What is being asked: Output each line of the data below exactly, omitting any image.

[[ Data section, beginning ]]

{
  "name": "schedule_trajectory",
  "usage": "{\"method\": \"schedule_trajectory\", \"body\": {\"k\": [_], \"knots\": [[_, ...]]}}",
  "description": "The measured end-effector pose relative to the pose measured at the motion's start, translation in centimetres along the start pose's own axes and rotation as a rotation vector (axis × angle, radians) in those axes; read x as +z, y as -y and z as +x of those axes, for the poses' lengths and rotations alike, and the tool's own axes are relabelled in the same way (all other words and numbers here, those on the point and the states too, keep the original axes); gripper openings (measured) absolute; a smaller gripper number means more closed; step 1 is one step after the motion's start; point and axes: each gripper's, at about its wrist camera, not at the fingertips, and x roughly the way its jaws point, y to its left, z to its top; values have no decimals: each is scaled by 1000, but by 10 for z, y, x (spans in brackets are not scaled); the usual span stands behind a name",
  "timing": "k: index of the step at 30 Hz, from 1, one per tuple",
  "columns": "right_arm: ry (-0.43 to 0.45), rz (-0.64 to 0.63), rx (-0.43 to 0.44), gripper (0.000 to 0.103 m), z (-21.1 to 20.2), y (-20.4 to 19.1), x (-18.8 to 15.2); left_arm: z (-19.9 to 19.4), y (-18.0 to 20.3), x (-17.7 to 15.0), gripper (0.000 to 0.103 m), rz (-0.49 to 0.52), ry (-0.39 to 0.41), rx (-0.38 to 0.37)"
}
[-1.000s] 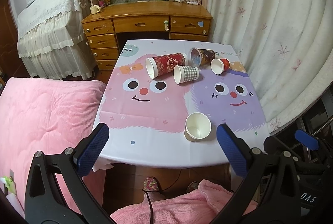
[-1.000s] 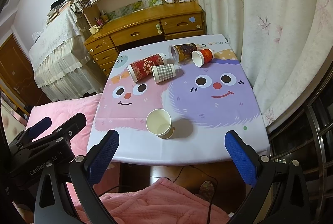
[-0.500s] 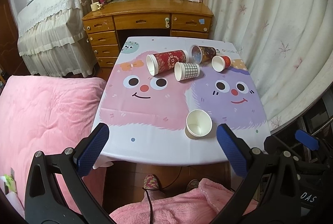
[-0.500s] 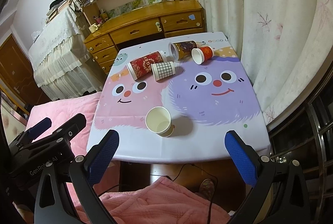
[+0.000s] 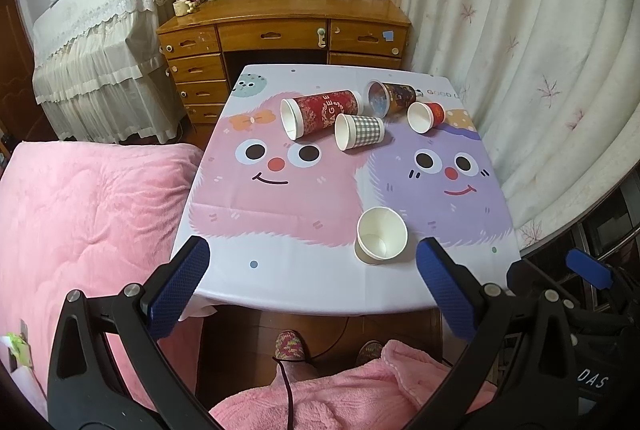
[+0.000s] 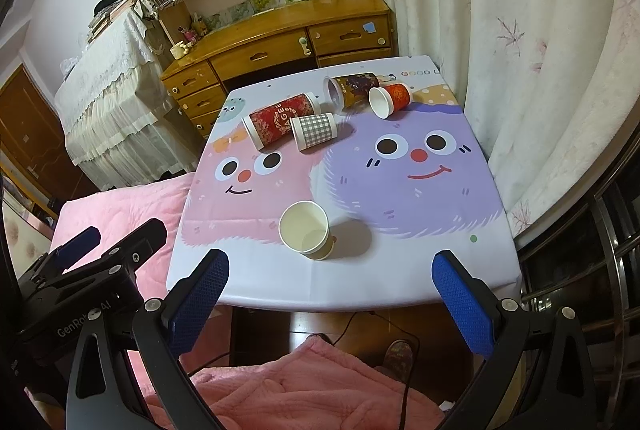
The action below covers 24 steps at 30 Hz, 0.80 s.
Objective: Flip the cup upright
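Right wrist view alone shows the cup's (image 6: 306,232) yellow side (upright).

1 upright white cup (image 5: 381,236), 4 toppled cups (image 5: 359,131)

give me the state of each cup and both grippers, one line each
white cup: upright, mouth up, near table edge
red tall cup: on its side
plaid cup: on its side, against the red tall cup
dark cup: on its side
small red cup: on its side
left gripper: jaws open, empty
right gripper: jaws open, empty
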Motion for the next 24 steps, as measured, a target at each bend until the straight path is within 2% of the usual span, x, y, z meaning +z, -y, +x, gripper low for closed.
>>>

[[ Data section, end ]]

Reply to the exercise:
{
  "name": "schedule_trajectory",
  "usage": "{\"method\": \"schedule_trajectory\", \"body\": {\"k\": [_], \"knots\": [[_, ...]]}}",
  "description": "The measured end-effector pose relative to the pose measured at the motion's start, translation in centimetres along the start pose's own axes and rotation as a rotation vector (axis × angle, radians) in those axes; read x as +z, y as -y and z as +x of those axes, for the poses' lengths and rotations alike, and the tool's own axes are relabelled in the same way (all other words and numbers here, those on the point and the states too, keep the original axes); gripper openings (measured) absolute; a smaller gripper number means more closed; step 1 is one step after the motion's start; point and axes: each gripper's, at about its wrist camera, not at the fingertips, and x roughly the way its jaws point, y to its left, z to its top; values have no decimals: each is scaled by 1000, but by 10 for z, y, x (spans in brackets are not scaled); the usual span stands behind a name",
  "timing": "k: index of the step at 30 Hz, from 1, one per tuple",
  "columns": "right_arm: ry (-0.43 to 0.45), rz (-0.64 to 0.63), rx (-0.43 to 0.44), gripper (0.000 to 0.103 m), z (-21.1 to 20.2), y (-20.4 to 19.1), x (-18.8 to 15.2); left_arm: z (-19.9 to 19.4), y (-18.0 to 20.3), x (-17.7 to 15.0), gripper (0.000 to 0.103 m), rz (-0.49 to 0.52), ry (-0.39 to 0.41), rx (-0.38 to 0.37)"
}
[-1.000s] 
[-1.000s] 
[-0.500s] 
[-0.500s] 
[+0.000s] 
[+0.000s] 
The action below covers 24 steps at 30 Hz, 0.80 s.
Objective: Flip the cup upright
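Right wrist view alone shows the cup's (image 6: 306,232) yellow side (upright).

1 upright white cup (image 5: 381,236), 4 toppled cups (image 5: 359,131)

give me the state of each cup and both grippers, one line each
white cup: upright, mouth up, near table edge
red tall cup: on its side
plaid cup: on its side, against the red tall cup
dark cup: on its side
small red cup: on its side
left gripper: jaws open, empty
right gripper: jaws open, empty
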Motion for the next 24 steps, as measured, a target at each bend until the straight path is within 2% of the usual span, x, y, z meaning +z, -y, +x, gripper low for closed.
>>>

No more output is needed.